Without hesitation Hill counted the damage. "You did it!" he shared cheerfully.

"I sided out lands and drew infinite of them. This match up probably bad for me," Hill began, launching into a discussion over what he and Lax had sideboarded. In the face of defeat nothing changed in how Hill handled himself.

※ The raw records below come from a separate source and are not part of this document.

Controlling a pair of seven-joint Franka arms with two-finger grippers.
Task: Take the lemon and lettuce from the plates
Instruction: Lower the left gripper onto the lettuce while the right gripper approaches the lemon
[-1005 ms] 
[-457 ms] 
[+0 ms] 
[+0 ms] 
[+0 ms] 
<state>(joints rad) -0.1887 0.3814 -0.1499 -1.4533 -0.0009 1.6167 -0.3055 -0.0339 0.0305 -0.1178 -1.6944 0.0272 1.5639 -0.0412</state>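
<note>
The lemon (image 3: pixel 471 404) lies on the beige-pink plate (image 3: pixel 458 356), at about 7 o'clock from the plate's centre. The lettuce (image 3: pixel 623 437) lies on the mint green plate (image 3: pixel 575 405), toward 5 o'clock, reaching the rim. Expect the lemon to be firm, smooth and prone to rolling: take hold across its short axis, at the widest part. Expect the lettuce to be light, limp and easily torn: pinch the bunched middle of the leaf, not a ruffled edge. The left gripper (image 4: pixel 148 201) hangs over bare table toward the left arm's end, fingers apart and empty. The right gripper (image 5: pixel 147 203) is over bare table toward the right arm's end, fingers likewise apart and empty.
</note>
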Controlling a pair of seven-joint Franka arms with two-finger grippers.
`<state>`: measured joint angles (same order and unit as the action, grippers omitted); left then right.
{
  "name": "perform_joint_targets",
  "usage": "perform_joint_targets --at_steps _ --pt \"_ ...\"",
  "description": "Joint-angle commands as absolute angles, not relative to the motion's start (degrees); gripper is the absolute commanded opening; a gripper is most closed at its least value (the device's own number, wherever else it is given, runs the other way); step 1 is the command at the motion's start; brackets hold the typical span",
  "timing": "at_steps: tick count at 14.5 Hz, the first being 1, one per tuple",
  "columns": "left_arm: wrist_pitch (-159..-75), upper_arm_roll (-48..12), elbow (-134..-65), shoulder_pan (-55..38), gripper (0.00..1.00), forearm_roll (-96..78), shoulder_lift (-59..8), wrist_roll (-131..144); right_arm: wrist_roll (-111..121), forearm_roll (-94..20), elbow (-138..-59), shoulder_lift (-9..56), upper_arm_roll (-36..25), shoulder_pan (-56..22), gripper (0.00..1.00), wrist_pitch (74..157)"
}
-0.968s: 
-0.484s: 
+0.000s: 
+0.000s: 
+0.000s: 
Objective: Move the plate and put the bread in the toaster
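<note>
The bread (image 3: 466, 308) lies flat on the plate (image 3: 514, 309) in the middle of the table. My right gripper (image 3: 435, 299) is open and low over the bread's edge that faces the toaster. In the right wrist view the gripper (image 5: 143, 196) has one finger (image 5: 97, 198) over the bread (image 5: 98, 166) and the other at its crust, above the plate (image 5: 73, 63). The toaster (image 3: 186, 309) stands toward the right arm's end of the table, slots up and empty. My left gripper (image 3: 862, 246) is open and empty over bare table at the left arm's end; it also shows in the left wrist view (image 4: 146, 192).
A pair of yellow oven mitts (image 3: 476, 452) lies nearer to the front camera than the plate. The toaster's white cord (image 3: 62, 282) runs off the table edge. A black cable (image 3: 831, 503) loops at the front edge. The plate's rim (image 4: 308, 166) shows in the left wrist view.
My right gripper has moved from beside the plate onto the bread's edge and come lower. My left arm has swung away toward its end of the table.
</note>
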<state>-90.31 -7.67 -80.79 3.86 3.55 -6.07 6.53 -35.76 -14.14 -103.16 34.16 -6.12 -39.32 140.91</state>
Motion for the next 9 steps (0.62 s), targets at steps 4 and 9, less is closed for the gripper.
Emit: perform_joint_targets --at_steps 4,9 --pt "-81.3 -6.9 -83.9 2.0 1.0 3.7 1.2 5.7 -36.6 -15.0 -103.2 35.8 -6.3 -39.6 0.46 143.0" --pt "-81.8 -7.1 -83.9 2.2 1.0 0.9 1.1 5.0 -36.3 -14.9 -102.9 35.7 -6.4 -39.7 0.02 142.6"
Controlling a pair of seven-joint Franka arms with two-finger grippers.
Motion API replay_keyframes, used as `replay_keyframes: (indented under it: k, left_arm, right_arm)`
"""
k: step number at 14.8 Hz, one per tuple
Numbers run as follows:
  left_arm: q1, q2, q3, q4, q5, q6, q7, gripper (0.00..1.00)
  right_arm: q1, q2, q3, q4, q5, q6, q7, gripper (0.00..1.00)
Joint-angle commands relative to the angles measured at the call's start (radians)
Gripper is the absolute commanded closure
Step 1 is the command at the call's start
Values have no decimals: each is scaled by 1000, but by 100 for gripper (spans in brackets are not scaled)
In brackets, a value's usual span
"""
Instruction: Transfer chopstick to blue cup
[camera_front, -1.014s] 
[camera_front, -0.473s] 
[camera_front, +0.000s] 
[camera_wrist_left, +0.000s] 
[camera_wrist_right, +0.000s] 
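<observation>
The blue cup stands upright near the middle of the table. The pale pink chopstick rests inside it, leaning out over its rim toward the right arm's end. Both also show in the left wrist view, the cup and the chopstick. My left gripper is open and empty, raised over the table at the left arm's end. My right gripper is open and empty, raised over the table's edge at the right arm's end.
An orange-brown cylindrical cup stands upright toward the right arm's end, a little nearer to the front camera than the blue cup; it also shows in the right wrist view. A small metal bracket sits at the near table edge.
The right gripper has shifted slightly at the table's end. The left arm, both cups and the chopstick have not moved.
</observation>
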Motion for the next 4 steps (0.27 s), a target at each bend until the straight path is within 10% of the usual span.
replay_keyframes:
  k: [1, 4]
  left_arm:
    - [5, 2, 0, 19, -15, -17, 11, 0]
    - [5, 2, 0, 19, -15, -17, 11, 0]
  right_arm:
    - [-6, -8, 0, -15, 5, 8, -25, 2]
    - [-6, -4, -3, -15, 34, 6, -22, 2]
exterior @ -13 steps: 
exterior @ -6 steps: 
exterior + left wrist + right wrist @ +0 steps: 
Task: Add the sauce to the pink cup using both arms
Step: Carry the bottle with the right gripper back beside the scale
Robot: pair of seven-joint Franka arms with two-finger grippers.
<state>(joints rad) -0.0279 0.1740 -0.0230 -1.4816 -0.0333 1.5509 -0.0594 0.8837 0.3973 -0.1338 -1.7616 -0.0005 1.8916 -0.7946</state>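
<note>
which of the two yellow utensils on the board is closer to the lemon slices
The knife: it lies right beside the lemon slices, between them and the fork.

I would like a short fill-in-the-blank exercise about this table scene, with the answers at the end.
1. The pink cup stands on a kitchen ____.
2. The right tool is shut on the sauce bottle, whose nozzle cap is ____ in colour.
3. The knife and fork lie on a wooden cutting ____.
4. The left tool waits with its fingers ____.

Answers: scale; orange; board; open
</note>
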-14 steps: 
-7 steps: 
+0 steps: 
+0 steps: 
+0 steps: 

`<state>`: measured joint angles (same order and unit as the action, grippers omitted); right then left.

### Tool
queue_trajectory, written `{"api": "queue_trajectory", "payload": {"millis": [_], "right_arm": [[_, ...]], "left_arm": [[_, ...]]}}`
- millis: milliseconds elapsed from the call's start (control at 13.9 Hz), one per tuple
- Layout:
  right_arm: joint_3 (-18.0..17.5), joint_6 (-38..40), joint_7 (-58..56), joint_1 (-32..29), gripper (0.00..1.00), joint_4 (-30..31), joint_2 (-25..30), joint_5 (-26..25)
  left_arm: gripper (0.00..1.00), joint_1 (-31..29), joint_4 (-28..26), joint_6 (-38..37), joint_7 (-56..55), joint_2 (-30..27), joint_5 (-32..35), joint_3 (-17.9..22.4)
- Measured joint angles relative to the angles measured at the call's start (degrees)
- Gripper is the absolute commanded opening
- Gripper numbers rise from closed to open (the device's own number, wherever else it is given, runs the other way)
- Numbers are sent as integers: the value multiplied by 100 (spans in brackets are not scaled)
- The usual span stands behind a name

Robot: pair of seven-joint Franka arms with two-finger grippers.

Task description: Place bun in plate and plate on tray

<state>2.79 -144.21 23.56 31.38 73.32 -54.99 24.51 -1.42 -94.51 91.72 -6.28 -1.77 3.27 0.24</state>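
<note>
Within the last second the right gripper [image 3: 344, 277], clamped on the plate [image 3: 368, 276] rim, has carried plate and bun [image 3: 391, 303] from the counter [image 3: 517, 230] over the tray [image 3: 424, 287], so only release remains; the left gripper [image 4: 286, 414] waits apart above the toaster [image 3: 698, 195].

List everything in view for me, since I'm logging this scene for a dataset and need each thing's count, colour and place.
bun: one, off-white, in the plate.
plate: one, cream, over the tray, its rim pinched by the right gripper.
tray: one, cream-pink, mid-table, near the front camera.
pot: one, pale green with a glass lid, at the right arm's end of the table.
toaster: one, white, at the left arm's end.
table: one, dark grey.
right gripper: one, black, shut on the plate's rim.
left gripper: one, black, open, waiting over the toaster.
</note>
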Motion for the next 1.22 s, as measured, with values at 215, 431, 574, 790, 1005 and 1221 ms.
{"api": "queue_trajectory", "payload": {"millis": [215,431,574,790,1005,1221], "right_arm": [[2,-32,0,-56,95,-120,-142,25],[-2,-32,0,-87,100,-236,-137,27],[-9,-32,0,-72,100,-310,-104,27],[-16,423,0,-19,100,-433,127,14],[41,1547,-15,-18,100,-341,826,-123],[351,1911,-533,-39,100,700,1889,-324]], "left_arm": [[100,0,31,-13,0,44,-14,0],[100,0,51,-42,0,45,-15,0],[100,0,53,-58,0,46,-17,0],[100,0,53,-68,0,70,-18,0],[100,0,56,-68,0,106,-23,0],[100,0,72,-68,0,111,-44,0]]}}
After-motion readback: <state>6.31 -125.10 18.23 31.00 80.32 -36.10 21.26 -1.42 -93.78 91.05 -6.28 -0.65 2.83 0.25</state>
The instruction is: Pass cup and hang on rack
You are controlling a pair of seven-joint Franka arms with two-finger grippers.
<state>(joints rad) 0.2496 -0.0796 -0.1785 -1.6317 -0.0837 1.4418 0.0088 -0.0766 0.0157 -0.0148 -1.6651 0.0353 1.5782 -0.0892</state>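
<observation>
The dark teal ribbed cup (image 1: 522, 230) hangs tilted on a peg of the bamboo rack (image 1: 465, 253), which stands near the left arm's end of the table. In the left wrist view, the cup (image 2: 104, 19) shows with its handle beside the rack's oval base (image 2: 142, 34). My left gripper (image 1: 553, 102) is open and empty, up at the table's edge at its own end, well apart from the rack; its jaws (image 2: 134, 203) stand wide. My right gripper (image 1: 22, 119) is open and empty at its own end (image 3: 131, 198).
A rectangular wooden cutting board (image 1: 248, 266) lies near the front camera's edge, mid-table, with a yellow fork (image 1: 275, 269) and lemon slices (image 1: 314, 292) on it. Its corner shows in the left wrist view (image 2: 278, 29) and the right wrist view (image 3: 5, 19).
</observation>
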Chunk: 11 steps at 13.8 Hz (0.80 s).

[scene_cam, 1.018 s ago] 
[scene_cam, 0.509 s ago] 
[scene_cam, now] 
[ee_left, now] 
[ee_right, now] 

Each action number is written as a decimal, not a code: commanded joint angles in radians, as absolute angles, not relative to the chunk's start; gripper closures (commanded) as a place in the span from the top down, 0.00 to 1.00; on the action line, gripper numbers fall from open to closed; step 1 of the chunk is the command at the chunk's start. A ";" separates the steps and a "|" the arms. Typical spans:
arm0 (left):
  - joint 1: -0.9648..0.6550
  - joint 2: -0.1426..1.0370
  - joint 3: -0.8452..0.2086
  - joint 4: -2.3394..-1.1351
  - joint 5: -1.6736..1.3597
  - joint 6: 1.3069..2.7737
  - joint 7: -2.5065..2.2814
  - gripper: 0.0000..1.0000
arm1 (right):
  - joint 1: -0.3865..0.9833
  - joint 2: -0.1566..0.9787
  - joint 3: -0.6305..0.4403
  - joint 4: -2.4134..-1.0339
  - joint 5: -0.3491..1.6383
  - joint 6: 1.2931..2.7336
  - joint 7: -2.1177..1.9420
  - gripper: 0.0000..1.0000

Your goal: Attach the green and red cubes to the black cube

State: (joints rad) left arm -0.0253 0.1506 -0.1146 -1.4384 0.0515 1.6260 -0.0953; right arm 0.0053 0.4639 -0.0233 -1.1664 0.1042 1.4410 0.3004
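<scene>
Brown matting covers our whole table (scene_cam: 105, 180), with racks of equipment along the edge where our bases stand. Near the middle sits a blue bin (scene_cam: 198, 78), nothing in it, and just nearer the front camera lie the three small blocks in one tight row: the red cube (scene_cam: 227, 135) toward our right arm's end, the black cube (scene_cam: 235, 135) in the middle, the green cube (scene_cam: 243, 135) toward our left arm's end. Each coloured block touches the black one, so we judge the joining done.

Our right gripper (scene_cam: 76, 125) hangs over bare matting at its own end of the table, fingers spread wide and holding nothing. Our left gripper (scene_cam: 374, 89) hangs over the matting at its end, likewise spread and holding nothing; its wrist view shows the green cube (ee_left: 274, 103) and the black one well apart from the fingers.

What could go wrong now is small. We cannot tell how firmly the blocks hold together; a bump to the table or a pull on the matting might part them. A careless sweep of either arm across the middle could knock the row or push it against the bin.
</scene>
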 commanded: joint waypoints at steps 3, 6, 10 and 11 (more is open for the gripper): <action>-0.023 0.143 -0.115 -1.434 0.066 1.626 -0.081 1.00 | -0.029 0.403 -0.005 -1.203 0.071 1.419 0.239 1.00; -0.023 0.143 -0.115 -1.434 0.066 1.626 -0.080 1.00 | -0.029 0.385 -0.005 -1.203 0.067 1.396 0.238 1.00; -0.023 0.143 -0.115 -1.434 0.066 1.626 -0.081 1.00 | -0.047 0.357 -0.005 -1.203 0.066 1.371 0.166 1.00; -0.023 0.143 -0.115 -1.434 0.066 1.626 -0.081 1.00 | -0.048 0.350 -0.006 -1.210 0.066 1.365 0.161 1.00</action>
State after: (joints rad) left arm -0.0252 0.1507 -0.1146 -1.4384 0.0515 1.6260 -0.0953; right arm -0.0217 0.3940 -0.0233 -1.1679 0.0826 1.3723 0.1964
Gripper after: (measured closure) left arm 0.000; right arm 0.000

When you love the game that much it doesn't matter the match is over in just 15 minutes.

Hill 0 – Lax 2




 

Sunday, 12:32 p.m. - Day 1 Undefeated Decklists

by Event Coverage Staff

Brian Haak - Rakdos Aggro
Grand Prix Atlantic City 2013 - Day One Undefeated


Jon Stern - Bant Aggro
Grand Prix Atlantic City 2013 - Day One Undefeated





 

Sunday, 1:51 p.m. - Putting Your Name on the Line

by Steve Sadin

When you go to a Grand Prix you have the opportunity to win an invitation to a Pro Tour, a free flight, Pro Points, thousands of dollars, and if you manage to withstand everything that the opposition has for you – a trophy and the right to call yourself a Grand Prix Champion...

Josh Utter-Leyton, and Josh Cho play for more than that. They play for their name.

"At the start of the weekend, we're both 'Josh'– then whoever has the better record during (and after) the event gets to keep their first name." explained Josh Utter-Leyton.

Unfortunately for Cho, Josh Utter-Leyton is a strikingly consistent player – particularly when his name is on the line.

"I'll always have Pro Tour Avacyn Restored – but most of the time I'm just Cho."

Josh Utter-Leyton (left) and Cho (right) put their names on the line every time they compete.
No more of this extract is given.